Freeze this, with the crumb coat, for about 15 minutes and then you can add the final layer of icing.  There are a plethora of youtube videos that talk about frosting a cake smoothly with buttercream.  Watch it, love it.

Finally, I just added some of my heart sprinkles.  I got them in a cute little Valentine’s day packaged my mom sent me.  What can I say, she just gets me.  I think it turned out pretty cute and it was easy.  We cut her open and it just looks so beautiful to see that bright red cake and the stark white frosting.  I also had some left over batter so I made a few cupcakes and decorated them with the same sprinkles and icing. 

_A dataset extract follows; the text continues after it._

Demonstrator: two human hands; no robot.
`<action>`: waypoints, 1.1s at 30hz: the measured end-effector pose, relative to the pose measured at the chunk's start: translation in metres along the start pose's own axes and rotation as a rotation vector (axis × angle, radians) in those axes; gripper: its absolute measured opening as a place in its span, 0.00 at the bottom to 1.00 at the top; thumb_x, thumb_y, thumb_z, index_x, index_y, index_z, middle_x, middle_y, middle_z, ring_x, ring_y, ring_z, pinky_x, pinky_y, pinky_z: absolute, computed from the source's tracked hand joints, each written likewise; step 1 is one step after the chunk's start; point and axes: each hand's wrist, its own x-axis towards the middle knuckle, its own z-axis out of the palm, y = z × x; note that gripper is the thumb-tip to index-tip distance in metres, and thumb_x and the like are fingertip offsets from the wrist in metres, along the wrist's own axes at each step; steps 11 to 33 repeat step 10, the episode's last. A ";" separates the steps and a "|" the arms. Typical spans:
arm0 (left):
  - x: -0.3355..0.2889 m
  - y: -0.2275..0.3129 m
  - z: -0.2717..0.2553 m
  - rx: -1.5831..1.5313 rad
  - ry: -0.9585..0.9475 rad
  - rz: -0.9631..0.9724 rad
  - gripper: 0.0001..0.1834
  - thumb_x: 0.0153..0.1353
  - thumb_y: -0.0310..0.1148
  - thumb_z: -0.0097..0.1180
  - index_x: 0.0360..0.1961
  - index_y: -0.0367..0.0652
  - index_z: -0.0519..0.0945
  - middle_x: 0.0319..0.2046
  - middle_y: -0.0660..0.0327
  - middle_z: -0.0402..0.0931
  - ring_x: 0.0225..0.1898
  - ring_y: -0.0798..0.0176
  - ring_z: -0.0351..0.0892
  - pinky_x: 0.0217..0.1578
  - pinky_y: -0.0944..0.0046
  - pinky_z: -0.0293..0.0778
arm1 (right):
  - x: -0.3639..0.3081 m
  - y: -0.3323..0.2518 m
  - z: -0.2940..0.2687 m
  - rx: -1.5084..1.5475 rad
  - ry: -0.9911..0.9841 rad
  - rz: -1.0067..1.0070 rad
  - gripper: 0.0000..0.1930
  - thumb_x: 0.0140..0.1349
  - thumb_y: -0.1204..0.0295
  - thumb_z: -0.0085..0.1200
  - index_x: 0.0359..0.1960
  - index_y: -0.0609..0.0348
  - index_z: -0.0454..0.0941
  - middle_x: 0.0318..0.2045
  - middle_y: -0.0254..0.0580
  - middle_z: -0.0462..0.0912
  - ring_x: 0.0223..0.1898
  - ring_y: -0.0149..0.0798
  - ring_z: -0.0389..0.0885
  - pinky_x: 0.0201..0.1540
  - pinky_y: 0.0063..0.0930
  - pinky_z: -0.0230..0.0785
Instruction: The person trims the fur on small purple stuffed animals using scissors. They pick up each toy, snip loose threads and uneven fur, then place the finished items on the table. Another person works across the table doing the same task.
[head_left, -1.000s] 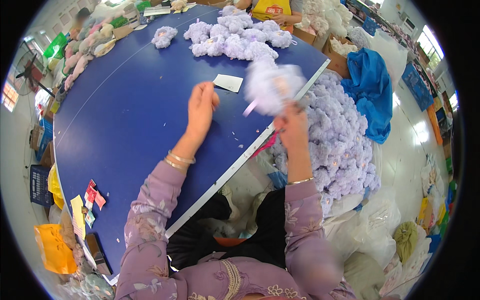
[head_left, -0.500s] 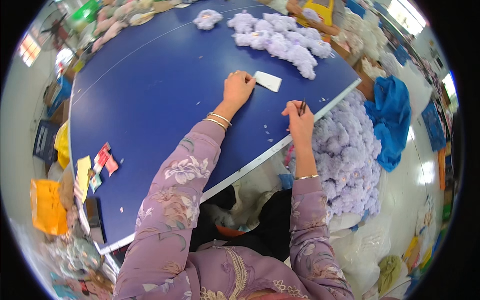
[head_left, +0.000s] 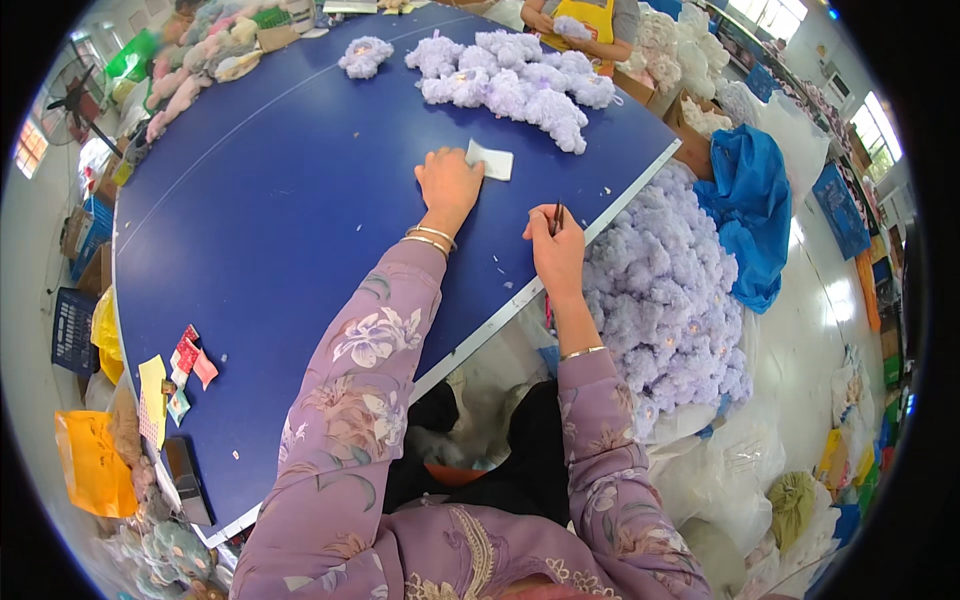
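Observation:
My left hand [head_left: 450, 182] is on the blue table [head_left: 290, 220], its fingers and thumb closed on the left edge of a small white slip of paper [head_left: 492, 162]. One corner of the slip looks lifted. My right hand [head_left: 559, 255] is held near the table's front right edge, closed around small dark thread snips [head_left: 557, 219] whose two points stick up past the fingers. Beyond the slip lie several fluffy lilac plush pieces [head_left: 500, 80] in a cluster, and a single lilac plush piece [head_left: 365, 57] sits apart to their left.
A big heap of lilac plush [head_left: 665, 290] fills the space right of the table, beside a blue sheet [head_left: 745, 210]. Small coloured packets [head_left: 185, 355] and a dark box [head_left: 187, 480] lie at the table's left. Across the table, a person in a yellow apron [head_left: 590, 30] handles plush.
The view has shifted, so the scene sits further left in the picture. My left hand still touches the paper slip, which now looks more lifted and bent. My right hand keeps the snips.

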 end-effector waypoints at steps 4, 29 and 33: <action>-0.006 -0.008 0.006 -0.123 -0.043 0.061 0.15 0.54 0.42 0.57 0.34 0.42 0.84 0.36 0.55 0.80 0.44 0.51 0.77 0.47 0.51 0.66 | 0.000 0.003 0.000 0.044 0.025 0.029 0.08 0.64 0.71 0.51 0.29 0.63 0.74 0.20 0.32 0.76 0.22 0.22 0.70 0.27 0.18 0.63; -0.096 -0.021 -0.055 -0.710 -0.005 -0.059 0.17 0.55 0.42 0.61 0.28 0.35 0.79 0.25 0.46 0.79 0.30 0.50 0.79 0.32 0.55 0.75 | -0.003 0.025 0.040 -0.306 -0.164 -0.048 0.16 0.66 0.63 0.46 0.29 0.63 0.77 0.24 0.44 0.81 0.28 0.40 0.80 0.34 0.36 0.71; -0.096 -0.021 -0.055 -0.710 -0.005 -0.059 0.17 0.55 0.42 0.61 0.28 0.35 0.79 0.25 0.46 0.79 0.30 0.50 0.79 0.32 0.55 0.75 | -0.003 0.025 0.040 -0.306 -0.164 -0.048 0.16 0.66 0.63 0.46 0.29 0.63 0.77 0.24 0.44 0.81 0.28 0.40 0.80 0.34 0.36 0.71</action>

 I hope y’all love this cake as much as I do.  Happy love week!

Monday, February 14, 2011

Lobster Tails and Cream Puffs

So... as you probably know, I am quite the avid Cake Boss watcher.  Thanks to my friend for introducing me.  I owe you, again.
At Carlo's there is this amazing pastry called the Lobster Tail!  It is shaped like well, a lobster tail and it is flaky and wonderful and filled with this great cream that tastes like a summer afternoon.  Naturally, I wanted to make it and so on my 3 day break from school I thought it would give it a try.
The recipe is in my Cake Boss book and the intro says things like:
"Unless you are a professional baker, and an accomplished one at that, you probably shouldn't try to make these." and "If you can make these and they come out well, please move to Hoboken and apply for a job at Carlo's."
Since I am semi-pro and I would love to move to Hoboken and work at Carlo's, I just knew I had to give it a try.
Here is what happened...





And that's after about 10 minutes of trying to roll it out.  The dough is just a mix of flour, water, and salt so it is super stiff and pretty much you need a commercial mixer and a commercial pastry dough roller to make this stuff work.  We ended up just scrapping the whole project but here is what should have happened...

Since we wanted treats and Lobster Tails just wasn't cutting it, we decided to make some cream puffs.  You can look up the recipes in the Cake Boss book.  I just don't feel like typing it all out.  You do have to cook the dough over the stove and then add the eggs in.  It looks weird at first, but by the time you are done, it will be normal, promise.  You have to pipe the dough into the cream puff shape and then you pipe the cream into the center.  They were pretty darn good.